> [What needs to be done]:
Each line in the records below, from the one that contains "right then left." to the one that contains "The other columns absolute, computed", should be reproduced exactly, the first and last included.

(Collected data entries)
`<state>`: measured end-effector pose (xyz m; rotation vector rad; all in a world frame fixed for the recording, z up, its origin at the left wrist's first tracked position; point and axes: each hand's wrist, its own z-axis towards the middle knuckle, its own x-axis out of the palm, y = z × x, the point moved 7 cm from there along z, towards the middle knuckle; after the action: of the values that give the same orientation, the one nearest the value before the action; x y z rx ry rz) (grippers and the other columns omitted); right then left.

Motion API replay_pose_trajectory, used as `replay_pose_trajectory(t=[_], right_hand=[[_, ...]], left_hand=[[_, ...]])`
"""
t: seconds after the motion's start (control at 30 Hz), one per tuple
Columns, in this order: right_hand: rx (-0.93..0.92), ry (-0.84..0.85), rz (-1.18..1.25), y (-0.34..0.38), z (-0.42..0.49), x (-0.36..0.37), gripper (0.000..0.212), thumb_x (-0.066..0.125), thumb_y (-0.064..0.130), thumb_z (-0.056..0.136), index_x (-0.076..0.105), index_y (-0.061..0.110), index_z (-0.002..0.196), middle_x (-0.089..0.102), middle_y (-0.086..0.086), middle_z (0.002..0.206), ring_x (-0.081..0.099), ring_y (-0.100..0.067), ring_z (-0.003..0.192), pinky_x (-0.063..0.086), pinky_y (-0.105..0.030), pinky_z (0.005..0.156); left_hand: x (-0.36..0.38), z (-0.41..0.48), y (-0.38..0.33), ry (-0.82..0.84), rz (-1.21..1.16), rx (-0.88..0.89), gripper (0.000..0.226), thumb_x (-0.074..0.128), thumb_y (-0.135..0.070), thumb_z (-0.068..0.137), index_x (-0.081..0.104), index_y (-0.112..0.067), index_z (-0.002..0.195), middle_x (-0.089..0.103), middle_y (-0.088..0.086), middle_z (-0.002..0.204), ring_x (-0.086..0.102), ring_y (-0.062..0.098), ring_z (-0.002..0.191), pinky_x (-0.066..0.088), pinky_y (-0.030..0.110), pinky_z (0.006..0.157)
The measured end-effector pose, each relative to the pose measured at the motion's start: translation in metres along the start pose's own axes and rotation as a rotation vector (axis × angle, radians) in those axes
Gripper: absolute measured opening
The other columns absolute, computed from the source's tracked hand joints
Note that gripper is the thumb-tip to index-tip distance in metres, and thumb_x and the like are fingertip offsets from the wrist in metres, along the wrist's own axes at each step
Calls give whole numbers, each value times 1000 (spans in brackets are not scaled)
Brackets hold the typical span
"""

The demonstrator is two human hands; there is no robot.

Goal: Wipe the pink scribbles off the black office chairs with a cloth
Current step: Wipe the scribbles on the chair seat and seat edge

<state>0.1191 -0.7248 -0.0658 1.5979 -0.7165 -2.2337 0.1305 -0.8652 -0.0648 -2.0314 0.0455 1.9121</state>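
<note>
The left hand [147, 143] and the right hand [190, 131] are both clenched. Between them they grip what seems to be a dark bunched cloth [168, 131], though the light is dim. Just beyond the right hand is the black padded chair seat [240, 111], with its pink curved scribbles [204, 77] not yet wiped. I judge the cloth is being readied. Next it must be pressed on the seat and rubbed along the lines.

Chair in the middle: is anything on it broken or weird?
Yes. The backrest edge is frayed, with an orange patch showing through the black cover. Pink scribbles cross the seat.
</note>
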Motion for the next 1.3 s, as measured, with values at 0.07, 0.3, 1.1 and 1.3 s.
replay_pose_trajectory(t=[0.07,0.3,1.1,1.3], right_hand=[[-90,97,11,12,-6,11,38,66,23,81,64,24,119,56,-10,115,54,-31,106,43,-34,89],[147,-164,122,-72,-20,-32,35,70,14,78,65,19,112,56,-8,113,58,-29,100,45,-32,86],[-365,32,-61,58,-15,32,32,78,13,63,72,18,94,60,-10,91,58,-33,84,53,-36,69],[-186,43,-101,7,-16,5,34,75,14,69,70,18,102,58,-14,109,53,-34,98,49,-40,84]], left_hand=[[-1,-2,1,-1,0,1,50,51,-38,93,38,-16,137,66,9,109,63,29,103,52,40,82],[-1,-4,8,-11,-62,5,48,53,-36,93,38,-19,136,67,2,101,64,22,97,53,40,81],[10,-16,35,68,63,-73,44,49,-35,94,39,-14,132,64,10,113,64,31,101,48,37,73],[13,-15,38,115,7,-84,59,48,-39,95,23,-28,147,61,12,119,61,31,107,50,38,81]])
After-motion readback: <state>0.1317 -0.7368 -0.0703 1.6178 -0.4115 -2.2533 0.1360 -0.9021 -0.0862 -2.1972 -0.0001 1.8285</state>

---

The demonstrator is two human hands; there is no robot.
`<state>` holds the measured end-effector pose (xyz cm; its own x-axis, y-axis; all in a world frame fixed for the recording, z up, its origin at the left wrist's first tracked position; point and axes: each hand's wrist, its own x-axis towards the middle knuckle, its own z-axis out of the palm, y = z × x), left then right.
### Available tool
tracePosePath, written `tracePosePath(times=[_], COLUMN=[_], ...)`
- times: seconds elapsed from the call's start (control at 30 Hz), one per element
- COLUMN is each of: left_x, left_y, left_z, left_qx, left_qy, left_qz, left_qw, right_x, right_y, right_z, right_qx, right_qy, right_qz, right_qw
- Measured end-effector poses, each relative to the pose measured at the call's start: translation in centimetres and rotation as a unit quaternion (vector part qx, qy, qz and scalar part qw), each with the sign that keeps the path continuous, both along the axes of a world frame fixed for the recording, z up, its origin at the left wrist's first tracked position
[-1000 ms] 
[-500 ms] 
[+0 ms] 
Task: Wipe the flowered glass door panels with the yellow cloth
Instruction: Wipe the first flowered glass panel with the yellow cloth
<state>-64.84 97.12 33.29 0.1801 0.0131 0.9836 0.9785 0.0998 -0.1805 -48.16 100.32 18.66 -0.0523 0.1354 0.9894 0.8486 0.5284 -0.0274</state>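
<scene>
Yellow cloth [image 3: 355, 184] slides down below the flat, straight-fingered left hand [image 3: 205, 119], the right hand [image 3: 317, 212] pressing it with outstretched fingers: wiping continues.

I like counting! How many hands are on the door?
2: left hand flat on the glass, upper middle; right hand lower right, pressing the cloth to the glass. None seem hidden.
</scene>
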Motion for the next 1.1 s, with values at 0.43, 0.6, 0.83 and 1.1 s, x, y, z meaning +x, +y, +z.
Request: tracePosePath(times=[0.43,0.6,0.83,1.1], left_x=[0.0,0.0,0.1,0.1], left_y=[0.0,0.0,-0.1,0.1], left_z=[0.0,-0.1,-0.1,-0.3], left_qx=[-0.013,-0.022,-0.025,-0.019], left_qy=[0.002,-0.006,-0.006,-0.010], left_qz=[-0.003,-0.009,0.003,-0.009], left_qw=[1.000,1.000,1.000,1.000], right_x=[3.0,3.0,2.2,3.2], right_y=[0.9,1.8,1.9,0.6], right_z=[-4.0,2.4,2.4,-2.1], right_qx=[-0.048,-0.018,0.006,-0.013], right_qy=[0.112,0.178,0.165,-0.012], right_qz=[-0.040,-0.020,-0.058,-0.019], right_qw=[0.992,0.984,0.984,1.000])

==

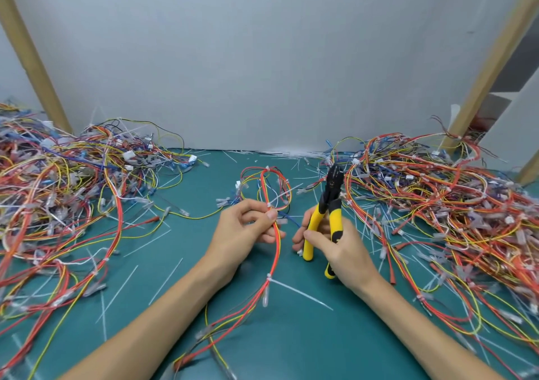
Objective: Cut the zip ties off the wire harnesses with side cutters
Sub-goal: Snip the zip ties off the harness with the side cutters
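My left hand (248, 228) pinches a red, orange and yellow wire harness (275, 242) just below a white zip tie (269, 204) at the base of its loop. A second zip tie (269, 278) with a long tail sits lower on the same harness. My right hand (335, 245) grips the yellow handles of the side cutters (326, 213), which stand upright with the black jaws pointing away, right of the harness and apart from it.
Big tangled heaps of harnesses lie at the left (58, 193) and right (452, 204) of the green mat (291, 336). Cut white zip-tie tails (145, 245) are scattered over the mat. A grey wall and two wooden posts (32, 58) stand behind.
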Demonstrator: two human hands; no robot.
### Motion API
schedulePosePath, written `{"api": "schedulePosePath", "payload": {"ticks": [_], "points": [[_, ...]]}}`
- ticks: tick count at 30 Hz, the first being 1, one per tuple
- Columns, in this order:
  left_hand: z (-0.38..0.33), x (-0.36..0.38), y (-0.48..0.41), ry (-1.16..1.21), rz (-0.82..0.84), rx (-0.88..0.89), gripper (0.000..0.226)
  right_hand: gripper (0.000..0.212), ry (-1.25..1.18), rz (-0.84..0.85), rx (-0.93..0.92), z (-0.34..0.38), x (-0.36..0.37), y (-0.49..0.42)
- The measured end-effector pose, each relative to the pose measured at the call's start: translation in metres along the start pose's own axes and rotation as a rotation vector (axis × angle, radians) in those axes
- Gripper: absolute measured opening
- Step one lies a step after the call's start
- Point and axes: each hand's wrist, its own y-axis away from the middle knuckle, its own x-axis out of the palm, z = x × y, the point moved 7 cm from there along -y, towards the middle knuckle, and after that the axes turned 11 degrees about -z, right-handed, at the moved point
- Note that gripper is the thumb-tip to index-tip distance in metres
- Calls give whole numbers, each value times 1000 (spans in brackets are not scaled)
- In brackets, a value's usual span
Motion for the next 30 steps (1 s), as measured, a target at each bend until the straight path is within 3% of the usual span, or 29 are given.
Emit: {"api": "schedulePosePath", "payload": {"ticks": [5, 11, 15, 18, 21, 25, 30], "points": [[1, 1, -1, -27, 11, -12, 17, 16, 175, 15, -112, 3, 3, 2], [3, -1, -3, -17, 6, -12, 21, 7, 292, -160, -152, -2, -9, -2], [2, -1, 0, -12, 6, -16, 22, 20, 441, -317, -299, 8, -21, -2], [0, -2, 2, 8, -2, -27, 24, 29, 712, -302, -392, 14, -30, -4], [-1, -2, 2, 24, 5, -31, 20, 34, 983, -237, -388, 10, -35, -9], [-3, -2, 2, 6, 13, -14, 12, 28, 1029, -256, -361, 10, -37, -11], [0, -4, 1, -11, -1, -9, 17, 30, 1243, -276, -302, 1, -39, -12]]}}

> [Reply]:
`<state>`: measured end-effector pose (xyz m; rotation vector rad; all in a world frame fixed for the recording, z up, its origin at the left wrist's first tracked position; point and axes: each hand's wrist, its own z-axis towards the middle knuckle, its own x-axis out of the palm, y = z × x, the point moved 7 cm from there along z, towards the middle knuckle; after the action: of the values that give the same orientation, the one nearest the value before the action; x y z rx ry rz) (grippers and the other columns omitted); right then left.

Motion API replay_pose_trajectory, used as `replay_pose_trajectory(t=[_], right_hand=[[_, ...]], left_hand=[[_, ...]])`
"""
t: seconds after the motion's start (control at 30 Hz), one per tuple
Columns, in this order: right_hand: rx (-0.93..0.92), ry (-0.84..0.85), rz (-1.18..1.25), y (-0.34..0.38), z (-0.42..0.49), x (-0.36..0.37), gripper (0.000..0.212), thumb_x (-0.066..0.125), thumb_y (-0.064..0.130), thumb_z (-0.056..0.136), index_x (-0.076..0.105), index_y (-0.061..0.110), index_z (-0.002..0.196), middle_x (-0.089..0.102), middle_y (-0.086..0.086), middle_z (0.002..0.206), ring_x (-0.081..0.099), ring_y (-0.100..0.067), ring_z (-0.003..0.192), pinky_x (-0.063..0.086), pinky_y (-0.105..0.030), pinky_z (0.005..0.156); left_hand: x (-0.36..0.38), z (-0.41..0.48), y (-0.38..0.33), ry (-0.82..0.84), rz (-1.21..1.16), rx (-0.88..0.89), gripper (0.000..0.226), thumb_x (-0.074..0.128), thumb_y (-0.135..0.070), thumb_z (-0.068..0.137), index_x (-0.081..0.104), index_y (-0.112..0.067), index_z (-0.002..0.195), middle_x (-0.089..0.103), middle_y (-0.088..0.086), middle_z (-0.002..0.204), ring_x (-0.086..0.102), ring_y (-0.062..0.098), ring_z (-0.002..0.191), pinky_x (-0.066..0.088), pinky_y (-0.030..0.110), pinky_z (0.006..0.157)
The measured end-effector pose, each relative to the pose measured at the motion's start: translation in metres along the start pose's own axes and rotation as a rotation vector (axis × angle, radians) in those axes
Gripper: absolute measured opening
The other columns absolute, computed from the source's tracked hand joints

No additional output will be given.